La société autonomiste répond aux implications du pluralisme des valeurs, car elle présuppose qu’il existe plusieurs voies et considérations, certaines incompatibles, au travers desquelles il est nécessaire de faire des choix de manière à satisfaire certains intérêts. Les conditions de l’autonomie sont un prérequis afin de permettre la réalisation de ces différentes manières de vivre.116 L’autonomie est donc une caractéristique centrale d’une société pluraliste, et vice versa, car les conditions de l’autonomie ne peuvent être réalisées que dans une société marquée par le pluralisme des valeurs.
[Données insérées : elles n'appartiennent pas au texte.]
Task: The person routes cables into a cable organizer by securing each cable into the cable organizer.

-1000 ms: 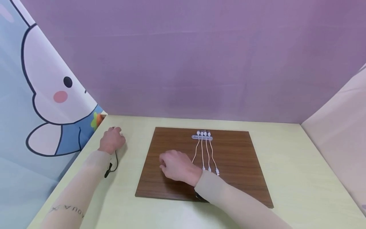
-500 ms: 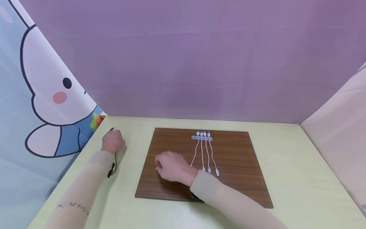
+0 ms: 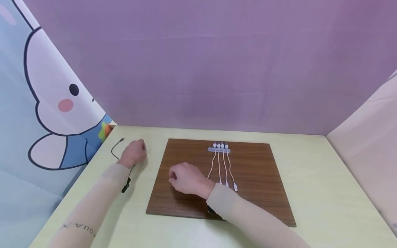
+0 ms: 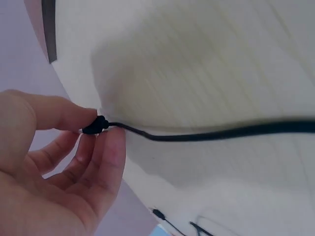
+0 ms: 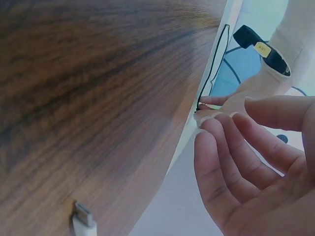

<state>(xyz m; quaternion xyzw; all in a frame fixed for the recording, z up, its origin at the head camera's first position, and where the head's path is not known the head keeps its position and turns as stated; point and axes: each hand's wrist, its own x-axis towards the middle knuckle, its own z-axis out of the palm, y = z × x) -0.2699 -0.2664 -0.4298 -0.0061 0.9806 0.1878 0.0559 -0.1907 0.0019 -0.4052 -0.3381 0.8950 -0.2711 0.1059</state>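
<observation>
In the left wrist view, my left hand (image 4: 64, 162) pinches the small black plug of a black cable (image 4: 197, 136) between thumb and fingers. The cable runs back toward the wrist. In the head view this left hand (image 3: 134, 152) hovers over the pale table, left of the brown wooden board (image 3: 186, 151); its fingertips are hidden there. My right hand (image 3: 187, 179) is above the board's left part, fingers loosely bent and holding nothing, as the right wrist view shows. Several white USB cables (image 3: 213, 165) hang from a pale cable holder (image 3: 219, 150) on the board.
Another black plug end (image 3: 121, 140) lies on the pale table (image 3: 310, 172) left of my left hand. A purple cloth (image 3: 201, 69) rises behind the table. Printed cloth (image 3: 62, 86) borders the left side, pale cloth (image 3: 372, 137) the right.
My left hand has moved right, toward the board, uncovering a black plug end and cable on the table. My right hand has shifted slightly left.
</observation>
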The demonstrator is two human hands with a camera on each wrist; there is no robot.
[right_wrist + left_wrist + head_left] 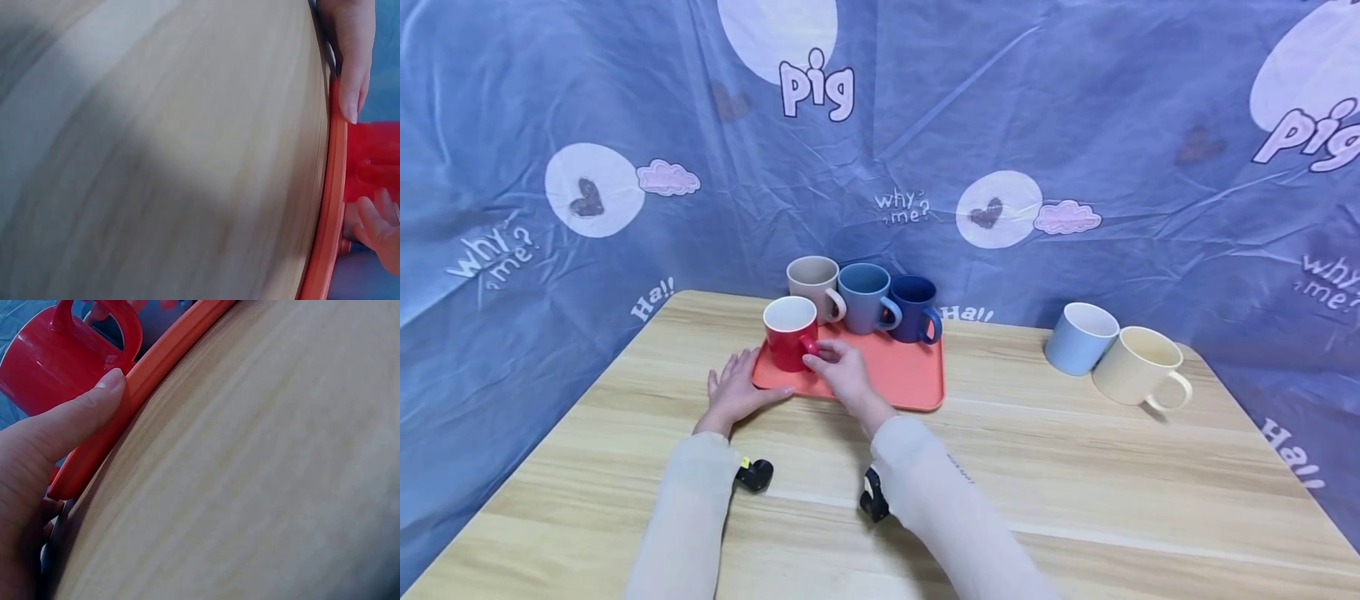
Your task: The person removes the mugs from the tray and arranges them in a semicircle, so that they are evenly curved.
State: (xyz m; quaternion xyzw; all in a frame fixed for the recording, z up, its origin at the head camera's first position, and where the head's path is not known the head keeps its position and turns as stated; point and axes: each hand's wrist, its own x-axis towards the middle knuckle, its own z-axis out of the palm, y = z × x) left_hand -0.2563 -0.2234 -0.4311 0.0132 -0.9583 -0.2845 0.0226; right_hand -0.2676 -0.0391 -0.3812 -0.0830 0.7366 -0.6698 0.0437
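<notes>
A red mug (792, 340) with a white inside stands at the left front of an orange tray (901, 375). My left hand (737, 393) is at the tray's left front corner, fingers spread, its thumb (94, 406) lying against the rim (162, 356). Beside the red mug's handle (128, 331) is my right hand (844, 373). Its fingers (372, 215) look loosely parted and not closed round the handle. Along the tray's back stand a beige mug (811, 279), a blue mug (865, 300) and a navy mug (913, 308), handles toward the right.
To the right, on the wooden table (1037, 450), a light blue mug (1078, 340) and a cream mug (1131, 367) stand together. The cream one's handle points right. A blue printed cloth (917, 125) hangs behind the table and along its sides.
</notes>
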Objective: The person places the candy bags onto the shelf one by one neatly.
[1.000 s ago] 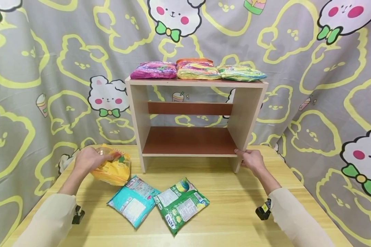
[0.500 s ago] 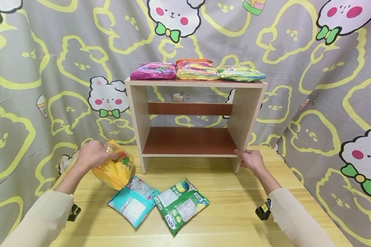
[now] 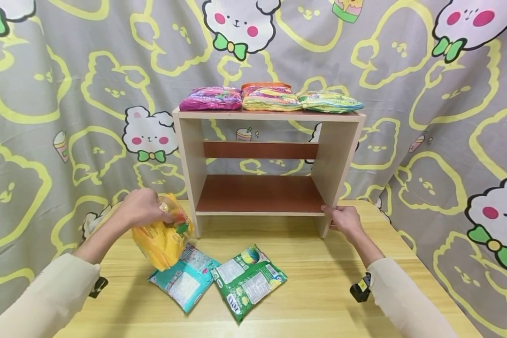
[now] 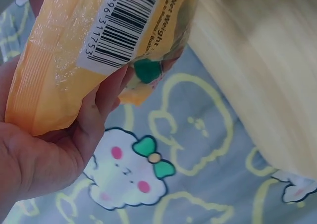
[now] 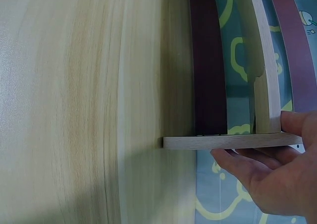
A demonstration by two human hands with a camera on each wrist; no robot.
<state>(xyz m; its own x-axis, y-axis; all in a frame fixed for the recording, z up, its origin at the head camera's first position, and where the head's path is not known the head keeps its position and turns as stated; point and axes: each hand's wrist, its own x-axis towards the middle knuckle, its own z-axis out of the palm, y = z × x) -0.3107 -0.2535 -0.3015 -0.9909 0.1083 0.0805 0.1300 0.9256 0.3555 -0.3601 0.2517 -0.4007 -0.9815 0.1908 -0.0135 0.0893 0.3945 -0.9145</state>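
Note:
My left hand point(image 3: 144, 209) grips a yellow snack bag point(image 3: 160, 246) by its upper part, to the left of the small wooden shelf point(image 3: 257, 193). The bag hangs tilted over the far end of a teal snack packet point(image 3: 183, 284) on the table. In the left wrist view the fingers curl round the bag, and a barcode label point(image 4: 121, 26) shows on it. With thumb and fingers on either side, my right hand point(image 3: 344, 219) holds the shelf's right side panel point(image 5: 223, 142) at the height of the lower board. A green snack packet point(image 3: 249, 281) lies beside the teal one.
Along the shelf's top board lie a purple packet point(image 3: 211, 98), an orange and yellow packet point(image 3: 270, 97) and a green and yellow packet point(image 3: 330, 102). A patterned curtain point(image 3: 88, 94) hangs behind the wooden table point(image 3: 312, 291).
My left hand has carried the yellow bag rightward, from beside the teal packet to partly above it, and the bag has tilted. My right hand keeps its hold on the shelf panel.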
L’autonomie dont il est question est la capacité de choisir parmi les valeurs, soit une autonomie formelle, plutôt qu’une autonomie substantielle où toutes les formes de vie dignes d’être vécues seraient fondées sur la valeur de l’autonomie. Le professeur Weinstock est d’avis que le pluralisme des valeurs donne ainsi naissance à une théorie politique individualiste et autonomiste, impliquant que les individus soient en mesure de déterminer leur propre conception de la vie bonne et de la mener à bien.117 L’impératif de choix caractéristique du pluralisme des valeurs résonne donc dans le champ normatif en promulguant un degré d’autonomie apte à laisser les différents individus se développer à leur propre convenance.

En plus de son caractère autonomiste, la société pluraliste se caractérise par l’égalité des formes de vie permises. Effectivement, le pluralisme des valeurs implique qu’il existe de nombreuses formes de vie, représentant différentes valeurs, chacune aussi optimale l’une que l’autre.118 Le pluralisme des valeurs rejette donc l’existence d’une manière supérieure de vivre ou d’une quelconque uniformité. La société pluraliste accepte plutôt l’existence de plusieurs manières de vie décentes, potentiellement incompatibles, sans qu’une conception ne puisse prétendre à une rationalité supérieure dans l’absolu.119 La société pluraliste ne peut subsister sous le dogme d’une conception supérieure de la vie bonne.

116 Joseph Raz, The Morality of Freedom, supra note 46 à la p 391. 117 Daniel Weinstock, « Fausse route », supra note 9 à la p 194. 118 Joseph Raz, The Morality of Freedom, supra note 46 à la p 393. 119 George Crowder, supra note 15 à la p 8.